TASK: Please count the lines in the listing below where the word "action" appears. Give the number only.

**** INFORMATION SUPPLIED

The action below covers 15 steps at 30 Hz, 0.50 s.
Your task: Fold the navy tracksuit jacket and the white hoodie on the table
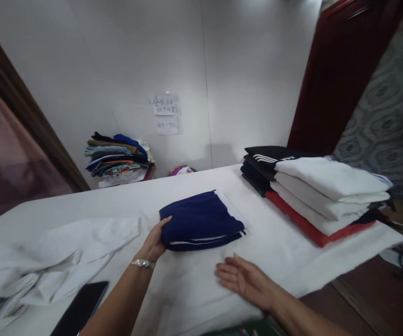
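A folded navy blue garment with white stripes at its right corner lies in front of me on the white-covered table. My left hand grips its left edge, thumb on top and the other fingers hidden beneath the cloth. To the right and nearer to me, my right hand hovers with its palm turned up and fingers stretched out, holding nothing. It is apart from the navy garment.
Folded clothes in white, grey, black and red form a stack at the right. A crumpled white garment spreads across the left, beside a dark phone. Another clothes pile stands beyond the far edge, near paper notes on the wall.
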Motion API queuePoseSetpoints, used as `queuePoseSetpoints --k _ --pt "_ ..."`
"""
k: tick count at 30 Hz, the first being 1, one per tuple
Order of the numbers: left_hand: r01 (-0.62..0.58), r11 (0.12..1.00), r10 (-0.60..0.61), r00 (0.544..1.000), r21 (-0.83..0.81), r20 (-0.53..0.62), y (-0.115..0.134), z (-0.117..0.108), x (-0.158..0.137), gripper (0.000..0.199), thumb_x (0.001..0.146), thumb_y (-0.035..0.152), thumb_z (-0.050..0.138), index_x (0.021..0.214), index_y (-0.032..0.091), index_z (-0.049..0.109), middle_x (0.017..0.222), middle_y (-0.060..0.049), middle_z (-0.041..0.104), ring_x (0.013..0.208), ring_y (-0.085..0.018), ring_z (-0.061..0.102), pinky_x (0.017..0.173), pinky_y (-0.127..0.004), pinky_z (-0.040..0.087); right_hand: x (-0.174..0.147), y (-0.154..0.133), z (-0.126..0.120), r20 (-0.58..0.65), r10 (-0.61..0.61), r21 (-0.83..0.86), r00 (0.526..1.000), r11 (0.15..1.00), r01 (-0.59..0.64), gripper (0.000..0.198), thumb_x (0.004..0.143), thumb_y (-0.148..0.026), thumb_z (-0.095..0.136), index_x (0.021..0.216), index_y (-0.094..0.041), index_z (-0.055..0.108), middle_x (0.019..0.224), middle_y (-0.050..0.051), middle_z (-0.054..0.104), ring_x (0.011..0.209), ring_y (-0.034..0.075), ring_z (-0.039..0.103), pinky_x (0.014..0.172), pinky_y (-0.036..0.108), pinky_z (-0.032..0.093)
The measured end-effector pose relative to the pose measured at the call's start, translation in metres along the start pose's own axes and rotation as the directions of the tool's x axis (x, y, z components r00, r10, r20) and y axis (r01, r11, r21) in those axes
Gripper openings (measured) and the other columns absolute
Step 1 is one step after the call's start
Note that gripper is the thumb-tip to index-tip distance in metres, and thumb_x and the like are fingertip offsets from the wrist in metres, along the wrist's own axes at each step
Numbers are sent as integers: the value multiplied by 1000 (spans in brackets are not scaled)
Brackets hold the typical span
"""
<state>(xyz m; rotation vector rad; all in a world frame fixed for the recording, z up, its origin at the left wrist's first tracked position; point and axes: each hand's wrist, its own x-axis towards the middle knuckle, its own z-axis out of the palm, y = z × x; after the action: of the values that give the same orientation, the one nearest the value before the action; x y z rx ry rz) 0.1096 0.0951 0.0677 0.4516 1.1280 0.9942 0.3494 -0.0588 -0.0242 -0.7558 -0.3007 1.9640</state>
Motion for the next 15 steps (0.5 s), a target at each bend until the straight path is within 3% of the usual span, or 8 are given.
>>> queuePoseSetpoints --k 3,7,11,15 --pt "-12 1000 12 1000 25 1 7 5 -1 15 85 14 56 96 9 63 64 -6 71 54 -20 68 57 -31 59 36 9 18 96 -48 24 994 999 46 41 69 -62 70 82 -22 68 105 9 72 109 25 64 102 38 43" --pt "-30 997 29 999 71 22 13 8 -8 15 85 12 56 97 10 63 65 -6 71 56 -21 69 58 -32 60 78 -7 28 94 -208 130 974 972 195 58 71 -80 50 94 -30 70 104 1 73 110 22 63 99 39 46" --pt "-43 991 44 999 126 -1 8 -5 -17 17 84 10 56 100 11 64 69 -7 73 60 -23 71 60 -33 60 87 -31 26 -54 -353 256 934 899 355 50 80 -73 46 100 -33 68 111 -4 71 112 22 62 89 42 53" --pt "13 982 -1 998 188 -68 -11 -29 -17 23 80 10 62 103 12 63 72 -6 74 64 -25 72 56 -30 60 83 -39 21 -110 -297 284 949 905 316 55 79 -65 56 109 -20 65 105 6 72 102 25 66 84 43 55"
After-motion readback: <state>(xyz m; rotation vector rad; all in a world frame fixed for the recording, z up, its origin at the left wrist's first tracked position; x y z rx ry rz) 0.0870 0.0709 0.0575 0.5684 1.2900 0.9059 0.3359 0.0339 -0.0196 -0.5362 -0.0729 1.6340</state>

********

RESPONSE AREA: 2